● **WHAT YOU NEED TO DO**
Everything from the line containing "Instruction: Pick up" through the final line below must be output exactly, both ends included, with nothing else and no pictures.

● **STORED DATA**
________
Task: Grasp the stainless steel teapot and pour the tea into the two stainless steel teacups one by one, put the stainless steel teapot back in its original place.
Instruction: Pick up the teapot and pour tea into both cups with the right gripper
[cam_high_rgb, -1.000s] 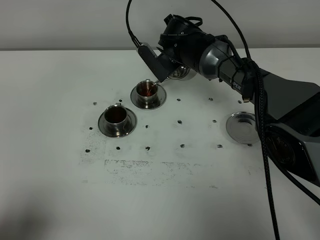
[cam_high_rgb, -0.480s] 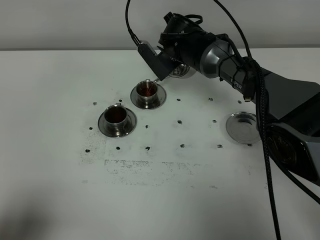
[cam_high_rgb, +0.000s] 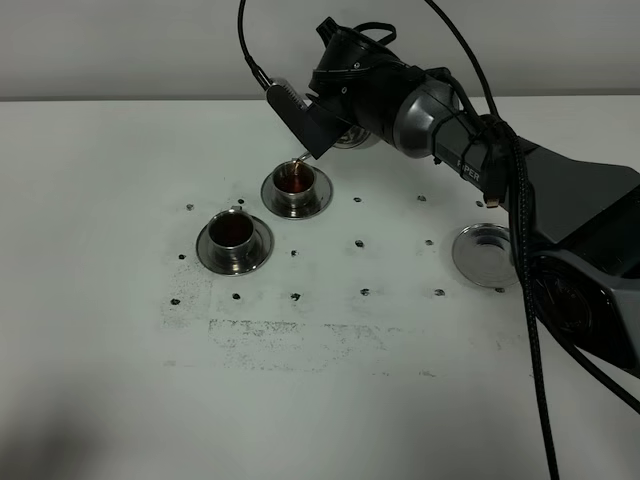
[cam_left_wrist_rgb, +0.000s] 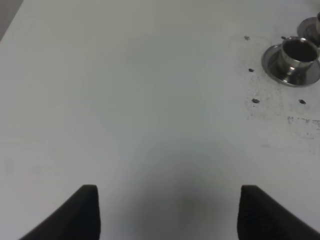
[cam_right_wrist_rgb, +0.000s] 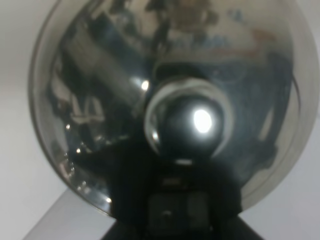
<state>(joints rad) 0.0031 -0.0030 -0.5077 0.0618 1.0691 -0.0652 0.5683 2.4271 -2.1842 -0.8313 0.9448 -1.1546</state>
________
● **ANSWER**
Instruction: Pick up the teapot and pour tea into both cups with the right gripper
[cam_high_rgb, -1.000s] 
[cam_high_rgb, -0.480s] 
[cam_high_rgb, +0.000s] 
[cam_left_wrist_rgb, +0.000s] 
[cam_right_wrist_rgb, +0.000s] 
<state>(joints rad) 0.0031 -0.0030 -0.5077 0.0618 1.0691 -0.0652 0.5683 2.4271 -2.1842 -0.8313 0.9448 -1.1546</state>

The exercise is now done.